[Opening Data listing section]

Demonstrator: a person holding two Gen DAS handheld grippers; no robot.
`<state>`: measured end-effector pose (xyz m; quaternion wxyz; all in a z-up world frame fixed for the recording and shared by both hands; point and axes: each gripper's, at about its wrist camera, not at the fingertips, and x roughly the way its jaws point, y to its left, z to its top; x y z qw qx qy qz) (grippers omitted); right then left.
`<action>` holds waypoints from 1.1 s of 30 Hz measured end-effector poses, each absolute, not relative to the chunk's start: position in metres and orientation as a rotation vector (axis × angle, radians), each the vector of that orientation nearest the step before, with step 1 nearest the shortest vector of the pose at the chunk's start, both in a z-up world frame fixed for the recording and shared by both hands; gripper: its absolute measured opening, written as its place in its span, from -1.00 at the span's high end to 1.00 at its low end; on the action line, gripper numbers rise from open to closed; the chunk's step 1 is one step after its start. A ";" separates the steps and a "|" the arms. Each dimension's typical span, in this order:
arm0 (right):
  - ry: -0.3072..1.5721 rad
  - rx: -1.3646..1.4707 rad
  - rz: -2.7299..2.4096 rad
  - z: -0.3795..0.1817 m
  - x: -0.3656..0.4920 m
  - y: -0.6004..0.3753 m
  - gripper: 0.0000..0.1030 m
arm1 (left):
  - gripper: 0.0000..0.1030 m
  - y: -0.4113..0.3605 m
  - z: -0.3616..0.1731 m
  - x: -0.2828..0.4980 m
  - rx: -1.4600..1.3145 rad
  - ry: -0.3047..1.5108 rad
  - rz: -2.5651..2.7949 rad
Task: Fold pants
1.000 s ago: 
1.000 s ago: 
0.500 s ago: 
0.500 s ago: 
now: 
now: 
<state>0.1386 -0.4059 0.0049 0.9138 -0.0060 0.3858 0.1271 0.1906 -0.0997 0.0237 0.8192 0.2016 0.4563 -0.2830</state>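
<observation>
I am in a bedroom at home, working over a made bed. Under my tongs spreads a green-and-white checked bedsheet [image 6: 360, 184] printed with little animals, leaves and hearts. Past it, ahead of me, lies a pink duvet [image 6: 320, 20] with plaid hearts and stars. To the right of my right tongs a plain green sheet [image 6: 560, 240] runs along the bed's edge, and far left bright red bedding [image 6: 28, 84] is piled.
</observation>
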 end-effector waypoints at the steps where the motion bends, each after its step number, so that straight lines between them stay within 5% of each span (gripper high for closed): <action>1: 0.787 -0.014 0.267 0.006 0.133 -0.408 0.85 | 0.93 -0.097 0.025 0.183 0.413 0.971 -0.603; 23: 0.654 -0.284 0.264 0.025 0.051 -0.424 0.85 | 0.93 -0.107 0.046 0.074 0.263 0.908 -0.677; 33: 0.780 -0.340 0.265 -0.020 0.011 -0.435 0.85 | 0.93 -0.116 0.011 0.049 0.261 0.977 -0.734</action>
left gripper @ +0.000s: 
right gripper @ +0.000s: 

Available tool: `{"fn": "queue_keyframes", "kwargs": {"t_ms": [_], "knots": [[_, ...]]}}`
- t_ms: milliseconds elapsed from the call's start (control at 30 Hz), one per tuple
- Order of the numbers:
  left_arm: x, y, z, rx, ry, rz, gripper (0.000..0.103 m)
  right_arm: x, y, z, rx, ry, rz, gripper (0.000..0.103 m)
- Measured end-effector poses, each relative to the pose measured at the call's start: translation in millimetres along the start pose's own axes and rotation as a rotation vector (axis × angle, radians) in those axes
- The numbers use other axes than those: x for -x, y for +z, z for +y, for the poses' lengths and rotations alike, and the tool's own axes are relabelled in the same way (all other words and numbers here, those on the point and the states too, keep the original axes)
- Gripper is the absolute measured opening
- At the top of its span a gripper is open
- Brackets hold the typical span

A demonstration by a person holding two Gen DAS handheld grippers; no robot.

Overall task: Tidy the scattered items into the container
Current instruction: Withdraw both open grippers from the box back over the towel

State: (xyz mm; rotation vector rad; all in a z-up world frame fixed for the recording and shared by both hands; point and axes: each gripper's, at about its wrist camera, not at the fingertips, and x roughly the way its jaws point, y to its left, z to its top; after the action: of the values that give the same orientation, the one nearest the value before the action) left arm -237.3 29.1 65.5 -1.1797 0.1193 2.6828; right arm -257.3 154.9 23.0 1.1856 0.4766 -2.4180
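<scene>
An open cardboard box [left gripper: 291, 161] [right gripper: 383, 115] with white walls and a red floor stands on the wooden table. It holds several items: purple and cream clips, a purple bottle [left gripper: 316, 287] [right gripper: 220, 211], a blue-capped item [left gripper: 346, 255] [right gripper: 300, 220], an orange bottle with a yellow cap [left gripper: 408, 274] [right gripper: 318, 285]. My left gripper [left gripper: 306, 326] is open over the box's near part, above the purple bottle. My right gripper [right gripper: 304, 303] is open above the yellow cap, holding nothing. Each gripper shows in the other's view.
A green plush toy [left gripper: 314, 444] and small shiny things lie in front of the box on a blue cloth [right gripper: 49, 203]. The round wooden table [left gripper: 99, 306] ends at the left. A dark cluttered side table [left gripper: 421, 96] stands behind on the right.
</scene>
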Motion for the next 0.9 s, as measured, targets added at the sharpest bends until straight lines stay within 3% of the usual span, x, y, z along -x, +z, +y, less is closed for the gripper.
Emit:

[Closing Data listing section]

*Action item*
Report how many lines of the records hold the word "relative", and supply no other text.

*Expected output*
2